__TASK STATEMENT__: Return the data exactly, apart from leaving out the pictures.

-*-

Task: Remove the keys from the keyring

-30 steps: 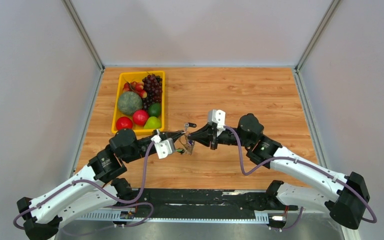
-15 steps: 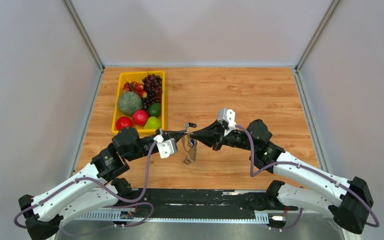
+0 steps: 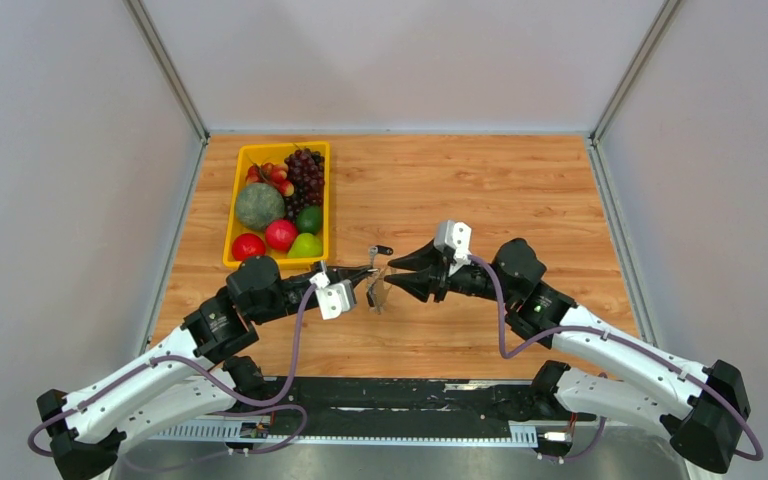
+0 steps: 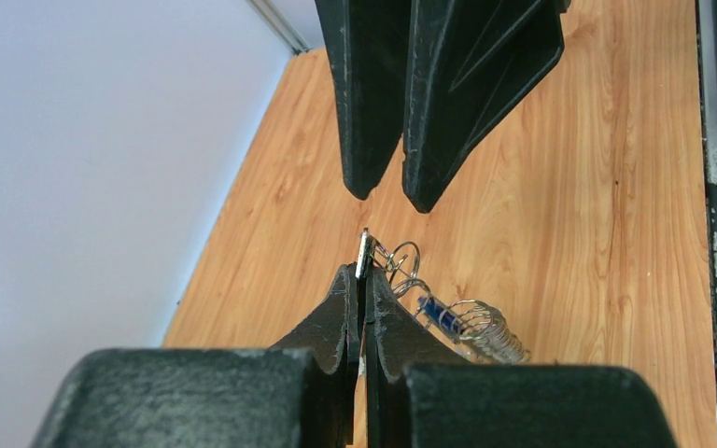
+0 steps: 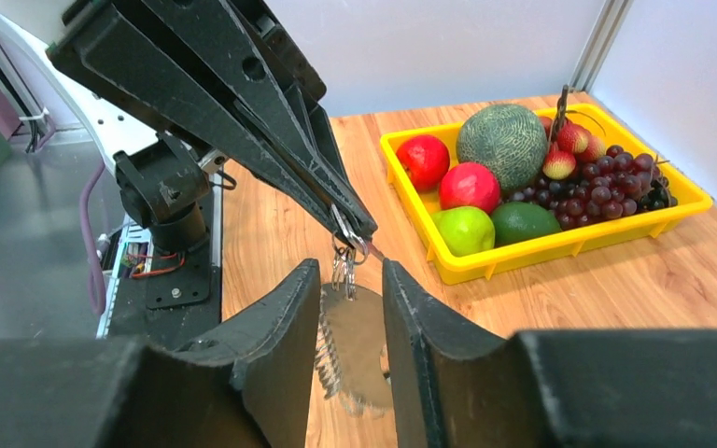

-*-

__RESPONSE FOR THIS EXERCISE__:
Task: Remove the keys from the keyring

-30 steps: 
-15 steps: 
+0 steps: 
+0 steps: 
+0 steps: 

The required output has now been supplied.